- **WHAT TO WORK ON**
For every line below, output the text exactly and leave out images.

(Beginning of DATASET EXCERPT)

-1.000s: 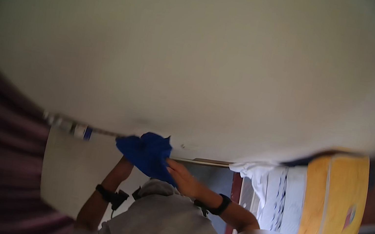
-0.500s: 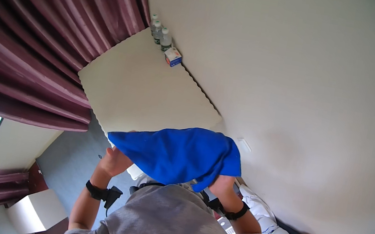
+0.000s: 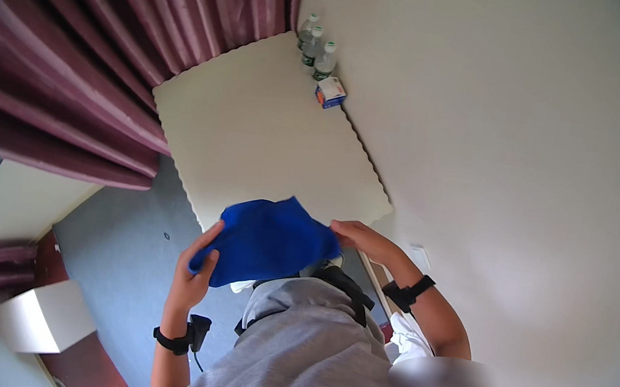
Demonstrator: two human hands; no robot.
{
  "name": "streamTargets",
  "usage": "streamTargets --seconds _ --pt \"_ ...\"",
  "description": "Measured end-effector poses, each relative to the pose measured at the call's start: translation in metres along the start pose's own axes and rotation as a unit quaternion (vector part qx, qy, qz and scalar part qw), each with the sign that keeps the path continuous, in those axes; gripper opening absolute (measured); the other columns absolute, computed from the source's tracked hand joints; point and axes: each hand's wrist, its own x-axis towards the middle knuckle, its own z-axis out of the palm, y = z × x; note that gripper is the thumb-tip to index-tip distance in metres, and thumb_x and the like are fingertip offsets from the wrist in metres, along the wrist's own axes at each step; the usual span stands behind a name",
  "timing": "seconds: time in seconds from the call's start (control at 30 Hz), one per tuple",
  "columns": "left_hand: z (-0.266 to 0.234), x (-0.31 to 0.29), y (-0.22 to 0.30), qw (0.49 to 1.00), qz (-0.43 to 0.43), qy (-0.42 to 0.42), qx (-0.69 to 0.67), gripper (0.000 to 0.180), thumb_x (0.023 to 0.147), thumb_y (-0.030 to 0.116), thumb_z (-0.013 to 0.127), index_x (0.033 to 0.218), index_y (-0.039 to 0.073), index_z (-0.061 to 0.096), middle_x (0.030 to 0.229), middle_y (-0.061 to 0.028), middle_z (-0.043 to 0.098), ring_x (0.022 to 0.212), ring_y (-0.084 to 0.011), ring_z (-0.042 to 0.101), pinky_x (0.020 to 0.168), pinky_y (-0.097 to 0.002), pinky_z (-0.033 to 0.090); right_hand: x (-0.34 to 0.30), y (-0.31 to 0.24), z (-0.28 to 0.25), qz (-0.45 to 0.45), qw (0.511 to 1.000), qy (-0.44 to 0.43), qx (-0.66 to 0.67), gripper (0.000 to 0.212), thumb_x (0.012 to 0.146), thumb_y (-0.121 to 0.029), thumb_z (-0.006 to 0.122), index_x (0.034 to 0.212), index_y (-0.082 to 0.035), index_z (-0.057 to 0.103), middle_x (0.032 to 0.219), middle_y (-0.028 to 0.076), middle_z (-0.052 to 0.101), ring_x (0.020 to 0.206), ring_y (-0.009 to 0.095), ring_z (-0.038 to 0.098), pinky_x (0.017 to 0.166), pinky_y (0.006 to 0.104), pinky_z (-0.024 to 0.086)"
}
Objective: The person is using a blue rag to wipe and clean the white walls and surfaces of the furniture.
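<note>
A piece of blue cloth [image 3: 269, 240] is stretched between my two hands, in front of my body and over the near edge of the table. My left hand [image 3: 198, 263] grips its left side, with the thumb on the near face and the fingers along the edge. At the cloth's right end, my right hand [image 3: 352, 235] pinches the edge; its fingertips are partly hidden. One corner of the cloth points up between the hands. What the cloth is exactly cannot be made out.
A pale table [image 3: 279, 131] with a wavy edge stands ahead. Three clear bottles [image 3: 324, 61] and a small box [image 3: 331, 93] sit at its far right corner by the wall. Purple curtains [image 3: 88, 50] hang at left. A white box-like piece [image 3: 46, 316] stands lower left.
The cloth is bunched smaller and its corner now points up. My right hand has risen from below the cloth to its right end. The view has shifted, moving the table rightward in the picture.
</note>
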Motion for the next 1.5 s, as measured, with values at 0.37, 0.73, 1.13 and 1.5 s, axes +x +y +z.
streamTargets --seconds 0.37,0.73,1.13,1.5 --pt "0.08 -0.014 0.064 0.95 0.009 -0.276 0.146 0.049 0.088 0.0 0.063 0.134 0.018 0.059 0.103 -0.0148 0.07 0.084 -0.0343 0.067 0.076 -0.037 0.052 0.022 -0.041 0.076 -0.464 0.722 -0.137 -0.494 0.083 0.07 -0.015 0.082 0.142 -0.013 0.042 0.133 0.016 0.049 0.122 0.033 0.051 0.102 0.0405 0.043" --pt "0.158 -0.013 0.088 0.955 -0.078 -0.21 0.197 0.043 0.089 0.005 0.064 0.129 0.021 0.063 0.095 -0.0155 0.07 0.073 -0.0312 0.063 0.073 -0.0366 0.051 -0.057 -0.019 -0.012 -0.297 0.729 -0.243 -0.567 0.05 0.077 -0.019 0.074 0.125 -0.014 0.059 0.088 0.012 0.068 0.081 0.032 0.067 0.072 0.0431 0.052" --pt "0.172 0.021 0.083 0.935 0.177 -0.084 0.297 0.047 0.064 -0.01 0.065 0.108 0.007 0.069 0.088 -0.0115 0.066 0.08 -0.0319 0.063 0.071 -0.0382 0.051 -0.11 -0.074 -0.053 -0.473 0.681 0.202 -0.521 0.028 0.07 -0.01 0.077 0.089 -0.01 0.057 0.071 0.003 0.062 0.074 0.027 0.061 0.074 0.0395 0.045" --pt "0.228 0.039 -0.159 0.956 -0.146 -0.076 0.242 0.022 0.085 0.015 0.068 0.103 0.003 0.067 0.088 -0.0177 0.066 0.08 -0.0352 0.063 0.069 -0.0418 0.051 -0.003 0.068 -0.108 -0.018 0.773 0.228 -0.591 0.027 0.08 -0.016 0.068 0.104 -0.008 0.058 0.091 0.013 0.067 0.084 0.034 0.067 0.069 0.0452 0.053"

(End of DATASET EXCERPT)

- **FINISHED TASK**
-1.000s: 
-0.500s: 
+0.000s: 
Demonstrator: two human hands; no robot.
{
  "name": "streamTargets",
  "usage": "streamTargets --seconds _ --pt \"_ ...\"",
  "description": "Measured end-effector poses, each relative to the pose measured at the call's start: translation in metres along the start pose's own axes and rotation as a unit quaternion (vector part qx, qy, qz and scalar part qw), each with the sign that keeps the path continuous, in those axes; gripper opening absolute (measured); the other columns absolute, computed from the source's tracked hand joints; point and axes: each hand's wrist, its own x-axis towards the middle knuckle, its own z-axis out of the palm, y = z × x; note that gripper is the thumb-tip to index-tip distance in metres, and thumb_x and the like are fingertip offsets from the wrist in metres, along the wrist's own axes at each step; the usual span stands behind a name",
  "timing": "seconds: time in seconds from the call's start (control at 30 Hz), one per tuple",
  "columns": "left_hand: z (-0.266 to 0.234), x (-0.31 to 0.29), y (-0.22 to 0.30), qw (0.49 to 1.00), qz (-0.43 to 0.43), qy (-0.42 to 0.42), qx (-0.69 to 0.67), gripper (0.000 to 0.180), thumb_x (0.023 to 0.147), thumb_y (-0.030 to 0.116), thumb_z (-0.013 to 0.127), index_x (0.033 to 0.218), index_y (-0.039 to 0.073), index_z (-0.061 to 0.096), middle_x (0.030 to 0.229), middle_y (-0.061 to 0.028), middle_z (-0.043 to 0.098), ring_x (0.022 to 0.212), ring_y (-0.084 to 0.011), ring_z (-0.042 to 0.101), pinky_x (0.020 to 0.168), pinky_y (-0.097 to 0.002), pinky_z (-0.033 to 0.090); right_hand: x (-0.34 to 0.30), y (-0.31 to 0.24), z (-0.28 to 0.25), qz (-0.45 to 0.45), qw (0.511 to 1.000), qy (-0.44 to 0.43), qx (-0.66 to 0.67), gripper (0.000 to 0.212), thumb_x (0.012 to 0.146), thumb_y (-0.121 to 0.029), thumb_z (-0.006 to 0.122), index_x (0.034 to 0.212), index_y (-0.082 to 0.035), index_z (-0.057 to 0.103), middle_x (0.032 to 0.219), middle_y (-0.028 to 0.076), middle_z (-0.052 to 0.101), ring_x (0.020 to 0.206), ring_y (-0.009 to 0.095), ring_z (-0.038 to 0.098), pinky_x (0.017 to 0.166), pinky_y (0.006 to 0.104), pinky_z (-0.024 to 0.086)"
}
Objective: The person is using a blue rag to wipe and clean the white walls and surfaces of the furniture.
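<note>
A piece of blue cloth [image 3: 269, 240] is stretched between my two hands, in front of my body and over the near edge of the table. My left hand [image 3: 198, 263] grips its left side, with the thumb on the near face and the fingers along the edge. At the cloth's right end, my right hand [image 3: 352, 235] pinches the edge; its fingertips are partly hidden. One corner of the cloth points up between the hands. What the cloth is exactly cannot be made out.
A pale table [image 3: 279, 131] with a wavy edge stands ahead. Three clear bottles [image 3: 324, 61] and a small box [image 3: 331, 93] sit at its far right corner by the wall. Purple curtains [image 3: 88, 50] hang at left. A white box-like piece [image 3: 46, 316] stands lower left.
The cloth is bunched smaller and its corner now points up. My right hand has risen from below the cloth to its right end. The view has shifted, moving the table rightward in the picture.
</note>
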Motion for the next 1.5 s, as measured, with values at 0.37, 0.73, 1.13 and 1.5 s, axes +x +y +z.
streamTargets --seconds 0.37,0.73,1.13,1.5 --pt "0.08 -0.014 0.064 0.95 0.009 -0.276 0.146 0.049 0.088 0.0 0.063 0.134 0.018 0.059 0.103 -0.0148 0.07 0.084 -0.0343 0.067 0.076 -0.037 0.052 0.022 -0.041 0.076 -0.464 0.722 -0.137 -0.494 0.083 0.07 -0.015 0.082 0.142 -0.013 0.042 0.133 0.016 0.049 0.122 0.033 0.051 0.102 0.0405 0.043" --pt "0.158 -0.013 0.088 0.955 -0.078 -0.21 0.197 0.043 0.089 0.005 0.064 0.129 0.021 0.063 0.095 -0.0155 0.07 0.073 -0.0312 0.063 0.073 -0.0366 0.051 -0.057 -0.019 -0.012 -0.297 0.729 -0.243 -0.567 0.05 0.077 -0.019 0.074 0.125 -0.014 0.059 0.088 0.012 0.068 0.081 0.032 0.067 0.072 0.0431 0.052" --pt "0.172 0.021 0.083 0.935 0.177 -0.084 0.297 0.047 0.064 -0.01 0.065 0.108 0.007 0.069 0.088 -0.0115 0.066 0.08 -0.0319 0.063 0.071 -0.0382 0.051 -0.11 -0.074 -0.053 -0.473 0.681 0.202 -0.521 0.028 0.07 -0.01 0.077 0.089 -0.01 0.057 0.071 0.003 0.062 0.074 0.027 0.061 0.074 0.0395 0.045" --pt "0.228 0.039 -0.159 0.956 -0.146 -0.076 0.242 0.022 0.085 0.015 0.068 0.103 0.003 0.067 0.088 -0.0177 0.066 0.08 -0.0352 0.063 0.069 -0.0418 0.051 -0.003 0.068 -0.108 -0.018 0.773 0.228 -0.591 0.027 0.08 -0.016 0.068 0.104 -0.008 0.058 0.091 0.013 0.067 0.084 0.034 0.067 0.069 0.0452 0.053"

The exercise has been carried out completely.